Tlaib won the congressional seat for Michigan’s 13th District after former Representative, John Conyers abruptly stepped down following sexual harassment allegations levelled against him thus leaving the seat vacant.
Tlaib, a Palestinian-American Muslim ran under the Democratic Party, having previously served six years in the state legislature. With no Republican opponent, she defeated Etta Wilcoxon of the Green Party and Sam Johnson of the Working Class Party.
Tlaib campaigned on a platform that advocated for a $15 minimum wage, free public college tuition and ending corporate welfare.
On the other hand, Omar won Minnesota’s 5th District which was formerly held by Rep. Keith Ellison and became the first Muslim to take a seat in Congress. Ellison did not run for re-election.
Omar, another Democrat, is a Somali-American who came to the US over two decades ago as a refugee.

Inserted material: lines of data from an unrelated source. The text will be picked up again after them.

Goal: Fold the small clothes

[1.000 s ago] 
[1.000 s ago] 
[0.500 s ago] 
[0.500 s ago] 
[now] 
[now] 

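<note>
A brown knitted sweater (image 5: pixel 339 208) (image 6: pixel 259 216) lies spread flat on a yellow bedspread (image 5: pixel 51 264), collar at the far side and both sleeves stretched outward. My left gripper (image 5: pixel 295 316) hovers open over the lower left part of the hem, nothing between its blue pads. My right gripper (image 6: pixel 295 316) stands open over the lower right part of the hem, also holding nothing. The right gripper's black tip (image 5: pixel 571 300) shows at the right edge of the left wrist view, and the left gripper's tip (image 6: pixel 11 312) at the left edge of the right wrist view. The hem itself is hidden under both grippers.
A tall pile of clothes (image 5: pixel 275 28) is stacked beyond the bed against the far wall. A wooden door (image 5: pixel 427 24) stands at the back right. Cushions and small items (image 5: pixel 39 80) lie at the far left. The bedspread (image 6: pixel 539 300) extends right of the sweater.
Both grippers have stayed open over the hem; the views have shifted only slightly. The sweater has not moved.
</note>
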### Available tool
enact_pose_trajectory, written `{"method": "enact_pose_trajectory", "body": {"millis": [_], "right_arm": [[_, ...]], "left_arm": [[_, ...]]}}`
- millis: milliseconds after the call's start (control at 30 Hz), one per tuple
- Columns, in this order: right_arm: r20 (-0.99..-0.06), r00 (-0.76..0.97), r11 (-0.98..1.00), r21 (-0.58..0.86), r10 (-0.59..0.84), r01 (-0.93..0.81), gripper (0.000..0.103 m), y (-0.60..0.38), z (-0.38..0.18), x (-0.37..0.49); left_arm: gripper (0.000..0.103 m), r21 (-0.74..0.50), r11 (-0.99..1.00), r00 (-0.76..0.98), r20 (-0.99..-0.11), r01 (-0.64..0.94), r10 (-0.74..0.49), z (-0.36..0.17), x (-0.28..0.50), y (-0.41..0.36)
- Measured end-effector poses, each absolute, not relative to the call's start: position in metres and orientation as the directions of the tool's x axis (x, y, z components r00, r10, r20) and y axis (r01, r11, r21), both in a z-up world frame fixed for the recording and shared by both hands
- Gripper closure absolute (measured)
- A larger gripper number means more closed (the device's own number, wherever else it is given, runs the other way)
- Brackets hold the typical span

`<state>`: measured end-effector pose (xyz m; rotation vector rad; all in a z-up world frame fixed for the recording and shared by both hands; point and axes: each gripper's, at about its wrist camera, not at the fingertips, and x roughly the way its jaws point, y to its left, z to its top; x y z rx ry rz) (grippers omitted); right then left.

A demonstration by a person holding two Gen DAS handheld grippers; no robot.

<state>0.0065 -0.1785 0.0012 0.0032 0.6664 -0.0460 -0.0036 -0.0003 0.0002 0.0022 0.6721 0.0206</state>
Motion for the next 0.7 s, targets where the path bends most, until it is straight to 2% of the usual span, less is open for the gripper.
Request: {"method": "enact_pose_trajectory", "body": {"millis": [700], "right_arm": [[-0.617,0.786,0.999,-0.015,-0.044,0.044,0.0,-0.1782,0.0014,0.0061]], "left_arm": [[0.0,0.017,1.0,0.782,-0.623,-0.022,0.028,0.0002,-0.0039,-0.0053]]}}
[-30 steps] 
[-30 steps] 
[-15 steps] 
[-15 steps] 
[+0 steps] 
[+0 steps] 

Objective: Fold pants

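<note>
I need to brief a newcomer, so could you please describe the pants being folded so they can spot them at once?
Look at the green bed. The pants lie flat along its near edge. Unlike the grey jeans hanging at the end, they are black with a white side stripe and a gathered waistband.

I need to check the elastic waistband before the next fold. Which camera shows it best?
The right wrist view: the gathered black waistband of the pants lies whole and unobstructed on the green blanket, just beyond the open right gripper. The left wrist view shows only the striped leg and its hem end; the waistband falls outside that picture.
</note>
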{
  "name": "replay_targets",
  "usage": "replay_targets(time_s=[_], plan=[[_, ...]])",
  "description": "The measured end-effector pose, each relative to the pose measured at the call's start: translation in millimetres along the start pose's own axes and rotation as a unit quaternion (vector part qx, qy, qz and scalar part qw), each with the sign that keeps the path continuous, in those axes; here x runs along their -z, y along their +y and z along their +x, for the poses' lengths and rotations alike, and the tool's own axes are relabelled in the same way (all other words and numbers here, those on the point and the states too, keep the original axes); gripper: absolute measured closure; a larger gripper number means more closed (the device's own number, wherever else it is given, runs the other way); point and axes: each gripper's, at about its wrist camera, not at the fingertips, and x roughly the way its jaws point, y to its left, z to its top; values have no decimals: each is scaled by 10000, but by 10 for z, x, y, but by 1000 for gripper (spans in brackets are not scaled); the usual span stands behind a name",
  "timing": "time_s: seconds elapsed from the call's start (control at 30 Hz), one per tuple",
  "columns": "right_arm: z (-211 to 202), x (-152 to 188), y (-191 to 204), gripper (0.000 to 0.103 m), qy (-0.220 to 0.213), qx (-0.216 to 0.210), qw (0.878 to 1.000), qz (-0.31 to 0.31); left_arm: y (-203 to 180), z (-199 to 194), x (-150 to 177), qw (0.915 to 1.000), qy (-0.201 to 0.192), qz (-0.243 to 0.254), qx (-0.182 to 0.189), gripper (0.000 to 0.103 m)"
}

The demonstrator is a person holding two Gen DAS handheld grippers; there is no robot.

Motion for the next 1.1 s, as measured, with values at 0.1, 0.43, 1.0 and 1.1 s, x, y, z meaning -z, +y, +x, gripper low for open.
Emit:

She campaigned on a progressive platform and won the endorsement of the Democratic Party’s fledgling progressive wing, including Alexandria Ocasio-Cortez.
She ran against and defeated Republican candidate, Jennifer Zielinski thus making her the first congresswoman to wear a hijab.
This year, a record 90 Muslims were contesting in the polls since the September 11, 2001 attacks.
Six Muslims ran for political office at the national level. Aga Khan, Omar Qudrat and Mahmoud Mahmoud all ran for a seat in the House of Representatives but fell short of achieving their goals.